Se pourrait-il, se demande Dominique Moïsi, que « l'âge d'or » promis par Donald Trump à ses concitoyens, se révèle plutôt être « l'âge de bronze » de l'Occident démocratique. Le 20 janvier 2025 pourrait ainsi avoir marqué l'histoire au même titre que le 11 septembre 2001 ou le 9 novembre 1989.
Par Dominique Moïsi (géopolitologue, conseiller spécial de l’Institut Montaigne.) LES ECHOS.
Le 20 janvier 2025 restera-t-il dans les livres d'histoire comme une date clé, au même titre que le 9 novembre 1989 ou le 11 septembre 2001? Une entrée dans une réalité nouvelle qui nous force à changer de grille de lecture pour simplement comprendre le monde qui vient? La comparaison entre la chute du Mur de Berlin, celle des Tours de Manhattan et l'entrée en fonction de Donald Trump 2 peut sembler osée. Et pourtant? Ne s'agit-il pas, là encore, d'un tournant historique?

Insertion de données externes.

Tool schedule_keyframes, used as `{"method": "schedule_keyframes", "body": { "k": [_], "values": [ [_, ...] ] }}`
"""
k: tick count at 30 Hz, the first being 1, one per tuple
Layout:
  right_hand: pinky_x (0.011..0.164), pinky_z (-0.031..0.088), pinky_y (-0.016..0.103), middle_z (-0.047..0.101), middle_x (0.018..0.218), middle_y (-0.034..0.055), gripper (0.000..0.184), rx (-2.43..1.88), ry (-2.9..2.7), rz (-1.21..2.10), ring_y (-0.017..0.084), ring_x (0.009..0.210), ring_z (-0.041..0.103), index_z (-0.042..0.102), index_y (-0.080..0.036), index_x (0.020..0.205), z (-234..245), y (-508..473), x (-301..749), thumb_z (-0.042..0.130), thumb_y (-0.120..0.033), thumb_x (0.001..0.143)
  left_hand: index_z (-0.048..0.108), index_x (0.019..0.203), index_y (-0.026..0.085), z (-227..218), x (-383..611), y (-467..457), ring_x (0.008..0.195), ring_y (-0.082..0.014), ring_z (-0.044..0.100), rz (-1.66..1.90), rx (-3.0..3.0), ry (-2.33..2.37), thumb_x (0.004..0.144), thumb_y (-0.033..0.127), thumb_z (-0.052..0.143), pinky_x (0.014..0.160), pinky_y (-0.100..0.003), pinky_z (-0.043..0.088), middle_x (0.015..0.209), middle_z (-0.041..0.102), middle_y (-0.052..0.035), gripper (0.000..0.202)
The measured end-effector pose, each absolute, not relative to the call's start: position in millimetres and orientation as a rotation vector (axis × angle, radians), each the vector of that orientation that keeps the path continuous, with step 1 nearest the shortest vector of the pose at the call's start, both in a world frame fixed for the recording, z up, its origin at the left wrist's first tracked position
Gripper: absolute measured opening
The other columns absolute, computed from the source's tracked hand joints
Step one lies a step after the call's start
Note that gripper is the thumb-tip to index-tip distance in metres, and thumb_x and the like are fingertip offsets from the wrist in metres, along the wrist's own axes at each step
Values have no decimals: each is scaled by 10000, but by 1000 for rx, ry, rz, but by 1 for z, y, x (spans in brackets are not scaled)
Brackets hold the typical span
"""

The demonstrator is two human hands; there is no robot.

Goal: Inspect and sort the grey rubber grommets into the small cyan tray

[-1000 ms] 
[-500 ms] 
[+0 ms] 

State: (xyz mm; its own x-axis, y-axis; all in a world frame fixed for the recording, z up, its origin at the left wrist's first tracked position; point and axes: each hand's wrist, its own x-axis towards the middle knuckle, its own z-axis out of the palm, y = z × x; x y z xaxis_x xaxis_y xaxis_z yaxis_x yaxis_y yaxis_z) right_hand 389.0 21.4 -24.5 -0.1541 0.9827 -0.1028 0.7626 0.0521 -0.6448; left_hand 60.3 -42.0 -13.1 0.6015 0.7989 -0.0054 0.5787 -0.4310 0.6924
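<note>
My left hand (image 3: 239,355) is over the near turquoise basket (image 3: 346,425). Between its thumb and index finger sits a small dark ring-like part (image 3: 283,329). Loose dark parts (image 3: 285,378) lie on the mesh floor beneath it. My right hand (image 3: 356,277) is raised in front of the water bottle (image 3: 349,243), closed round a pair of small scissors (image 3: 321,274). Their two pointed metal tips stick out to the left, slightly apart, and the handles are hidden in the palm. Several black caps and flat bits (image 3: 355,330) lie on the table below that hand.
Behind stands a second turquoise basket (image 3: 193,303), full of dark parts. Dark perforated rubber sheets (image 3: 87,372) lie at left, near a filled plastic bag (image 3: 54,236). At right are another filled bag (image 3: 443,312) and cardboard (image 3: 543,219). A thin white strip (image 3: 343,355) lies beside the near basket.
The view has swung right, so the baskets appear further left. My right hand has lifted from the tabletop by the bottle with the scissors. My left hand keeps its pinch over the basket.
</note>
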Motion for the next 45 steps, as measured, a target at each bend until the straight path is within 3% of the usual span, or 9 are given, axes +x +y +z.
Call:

Du Chili de Salvador Allende, à l'Irak de Saddam Hussein, l'Amérique a fait la preuve hier qu'elle n'hésitait pas à encourager, sinon à imposer, le changement de régime chez les autres. Mais cette fois, c'est à elle-même que l'Amérique applique la formule du « Regime Change ». Et ce, avec des conséquences pour elle, et le monde, qui peuvent être proprement révolu tionnaires.
Au moment où les braises des incendies de Los Angeles ne sont pas encore pleinement maîtrisées, seraient-ce « Les Lumières de la Raison » qui semblent sur le point de s'éteindre aux Etats-Unis?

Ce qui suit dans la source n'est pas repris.